(What is needed):
Please write out word for word the opening lines of the material, including the line with "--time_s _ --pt" as the last.

Segment Open

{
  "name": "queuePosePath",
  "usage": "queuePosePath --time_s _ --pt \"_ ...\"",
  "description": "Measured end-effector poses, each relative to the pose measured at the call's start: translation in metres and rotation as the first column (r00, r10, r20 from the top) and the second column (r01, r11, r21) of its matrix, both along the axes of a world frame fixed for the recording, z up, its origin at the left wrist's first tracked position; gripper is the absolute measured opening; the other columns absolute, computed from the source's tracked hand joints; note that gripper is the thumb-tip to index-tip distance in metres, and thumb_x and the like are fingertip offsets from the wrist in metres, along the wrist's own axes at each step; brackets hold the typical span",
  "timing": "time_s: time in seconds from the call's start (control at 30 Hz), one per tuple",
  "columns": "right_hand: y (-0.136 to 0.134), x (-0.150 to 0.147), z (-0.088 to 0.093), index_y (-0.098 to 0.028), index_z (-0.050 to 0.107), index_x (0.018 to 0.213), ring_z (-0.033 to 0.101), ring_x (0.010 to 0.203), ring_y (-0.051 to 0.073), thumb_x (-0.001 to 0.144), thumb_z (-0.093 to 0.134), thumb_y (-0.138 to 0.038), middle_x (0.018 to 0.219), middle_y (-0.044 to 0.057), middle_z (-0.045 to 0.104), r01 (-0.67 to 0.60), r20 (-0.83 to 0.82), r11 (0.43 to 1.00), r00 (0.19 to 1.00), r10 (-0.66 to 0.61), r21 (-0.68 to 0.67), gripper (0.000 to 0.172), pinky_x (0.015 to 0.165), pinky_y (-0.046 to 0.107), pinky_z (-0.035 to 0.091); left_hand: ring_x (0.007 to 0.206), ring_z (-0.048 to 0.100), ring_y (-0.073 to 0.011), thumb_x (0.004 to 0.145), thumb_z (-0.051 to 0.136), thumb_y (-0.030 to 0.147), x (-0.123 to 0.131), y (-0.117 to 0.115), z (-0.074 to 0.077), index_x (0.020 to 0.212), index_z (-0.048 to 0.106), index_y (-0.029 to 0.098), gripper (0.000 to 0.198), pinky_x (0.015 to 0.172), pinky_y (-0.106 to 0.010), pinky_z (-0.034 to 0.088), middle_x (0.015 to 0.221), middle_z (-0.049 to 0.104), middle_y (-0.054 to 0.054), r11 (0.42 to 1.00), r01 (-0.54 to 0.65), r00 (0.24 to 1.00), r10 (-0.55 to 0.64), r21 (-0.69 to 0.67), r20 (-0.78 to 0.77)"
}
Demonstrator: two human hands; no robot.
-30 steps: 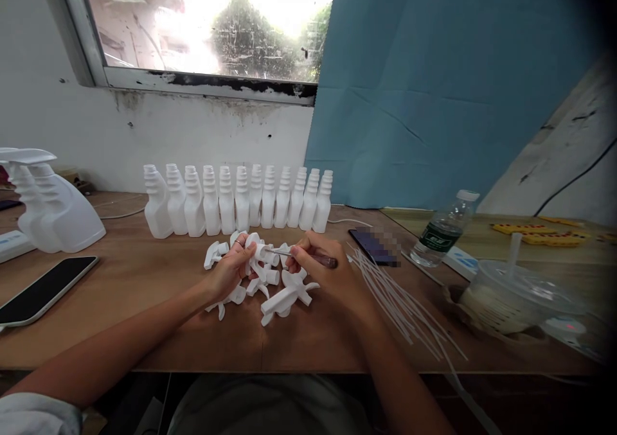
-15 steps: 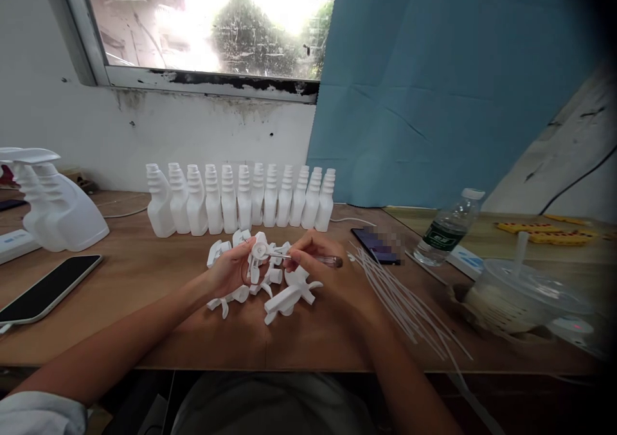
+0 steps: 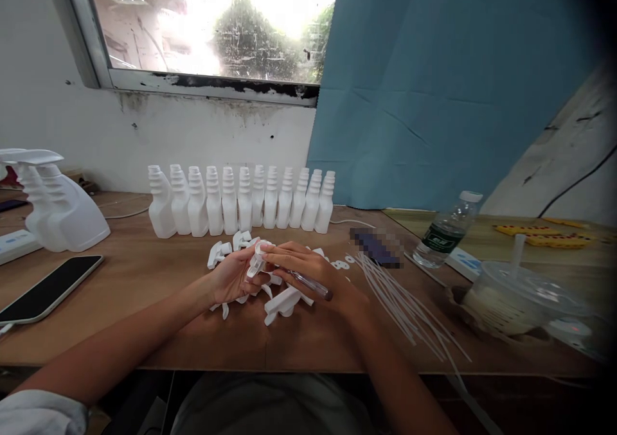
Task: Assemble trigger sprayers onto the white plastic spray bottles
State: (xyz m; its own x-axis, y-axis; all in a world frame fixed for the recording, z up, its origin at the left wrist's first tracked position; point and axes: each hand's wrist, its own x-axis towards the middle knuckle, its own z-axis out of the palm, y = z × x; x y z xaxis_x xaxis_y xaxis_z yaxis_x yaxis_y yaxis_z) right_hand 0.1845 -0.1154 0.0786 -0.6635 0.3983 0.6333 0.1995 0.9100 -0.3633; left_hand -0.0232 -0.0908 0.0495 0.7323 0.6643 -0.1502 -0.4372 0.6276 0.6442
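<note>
My left hand (image 3: 231, 275) is closed around a white trigger spray head (image 3: 256, 263), its round collar turned up toward me. Against that collar press the fingertips of my right hand (image 3: 308, 265). A screwdriver with a clear, brown-ended handle (image 3: 311, 285) lies tucked in the right hand, its handle pointing down to the right; its tip is hidden. Below and around both hands lie several loose white spray heads (image 3: 284, 303), partly covered by the fingers. Small white rings (image 3: 341, 265) rest just right of my right hand.
Behind the hands stands a row of several white bottles (image 3: 231, 207). Thin white tubes (image 3: 405, 300) lie at right, near a phone (image 3: 378, 247), a water bottle (image 3: 446, 232) and a lidded cup (image 3: 511, 300). At left are another phone (image 3: 51, 287) and larger spray bottles (image 3: 67, 210).
The screwdriver has swung away from the spray head's collar, and its handle now points down to the right. My right fingers have moved left onto the collar.
</note>
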Motion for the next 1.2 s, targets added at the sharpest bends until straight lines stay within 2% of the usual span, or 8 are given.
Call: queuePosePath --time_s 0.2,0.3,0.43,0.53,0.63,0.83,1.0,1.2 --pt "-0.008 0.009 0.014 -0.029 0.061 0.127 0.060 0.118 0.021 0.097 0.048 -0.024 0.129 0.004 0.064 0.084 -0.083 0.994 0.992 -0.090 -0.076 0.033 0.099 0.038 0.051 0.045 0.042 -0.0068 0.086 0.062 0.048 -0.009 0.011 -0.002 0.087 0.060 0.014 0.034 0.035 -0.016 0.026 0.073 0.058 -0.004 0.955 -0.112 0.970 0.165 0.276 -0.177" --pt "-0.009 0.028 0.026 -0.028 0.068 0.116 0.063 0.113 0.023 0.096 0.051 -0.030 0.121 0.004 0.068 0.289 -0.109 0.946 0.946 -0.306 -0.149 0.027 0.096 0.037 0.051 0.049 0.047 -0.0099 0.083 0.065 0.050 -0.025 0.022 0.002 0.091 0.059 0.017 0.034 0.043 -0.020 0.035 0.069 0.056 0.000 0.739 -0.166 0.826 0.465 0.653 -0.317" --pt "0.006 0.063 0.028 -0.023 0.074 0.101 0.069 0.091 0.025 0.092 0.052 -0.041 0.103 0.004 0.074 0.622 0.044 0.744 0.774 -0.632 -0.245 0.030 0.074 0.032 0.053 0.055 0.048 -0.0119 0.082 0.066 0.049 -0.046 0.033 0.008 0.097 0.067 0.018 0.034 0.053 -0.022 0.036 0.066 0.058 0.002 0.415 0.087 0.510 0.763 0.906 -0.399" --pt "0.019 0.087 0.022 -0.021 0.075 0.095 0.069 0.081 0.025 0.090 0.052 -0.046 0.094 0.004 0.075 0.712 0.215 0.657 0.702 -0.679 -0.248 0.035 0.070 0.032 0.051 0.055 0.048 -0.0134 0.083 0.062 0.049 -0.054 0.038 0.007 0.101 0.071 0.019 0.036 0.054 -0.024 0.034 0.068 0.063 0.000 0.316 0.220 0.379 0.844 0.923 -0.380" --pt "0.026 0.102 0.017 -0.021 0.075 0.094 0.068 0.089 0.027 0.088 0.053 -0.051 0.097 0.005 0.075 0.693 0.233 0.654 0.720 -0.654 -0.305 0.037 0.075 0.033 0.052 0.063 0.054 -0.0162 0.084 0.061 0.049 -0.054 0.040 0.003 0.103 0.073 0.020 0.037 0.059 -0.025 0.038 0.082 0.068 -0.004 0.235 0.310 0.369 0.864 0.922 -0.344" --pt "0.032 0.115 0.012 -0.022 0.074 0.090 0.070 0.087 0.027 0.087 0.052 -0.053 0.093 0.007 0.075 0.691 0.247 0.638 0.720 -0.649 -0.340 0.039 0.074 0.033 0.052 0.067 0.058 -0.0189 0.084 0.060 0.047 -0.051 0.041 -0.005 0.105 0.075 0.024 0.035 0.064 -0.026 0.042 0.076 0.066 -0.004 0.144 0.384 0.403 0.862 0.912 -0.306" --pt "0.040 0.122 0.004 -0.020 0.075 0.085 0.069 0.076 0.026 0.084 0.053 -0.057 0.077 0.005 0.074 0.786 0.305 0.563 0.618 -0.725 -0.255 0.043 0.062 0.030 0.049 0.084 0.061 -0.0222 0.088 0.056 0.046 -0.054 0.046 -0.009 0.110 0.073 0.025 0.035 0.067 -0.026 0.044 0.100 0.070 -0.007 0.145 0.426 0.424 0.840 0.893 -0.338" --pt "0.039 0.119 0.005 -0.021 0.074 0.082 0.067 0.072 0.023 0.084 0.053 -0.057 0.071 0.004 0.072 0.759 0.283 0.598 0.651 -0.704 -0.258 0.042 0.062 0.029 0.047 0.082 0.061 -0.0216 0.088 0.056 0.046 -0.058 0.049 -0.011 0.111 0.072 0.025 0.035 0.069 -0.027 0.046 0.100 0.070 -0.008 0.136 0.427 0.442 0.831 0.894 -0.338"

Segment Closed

(Result):
{
  "name": "queuePosePath",
  "usage": "queuePosePath --time_s _ --pt \"_ ...\"",

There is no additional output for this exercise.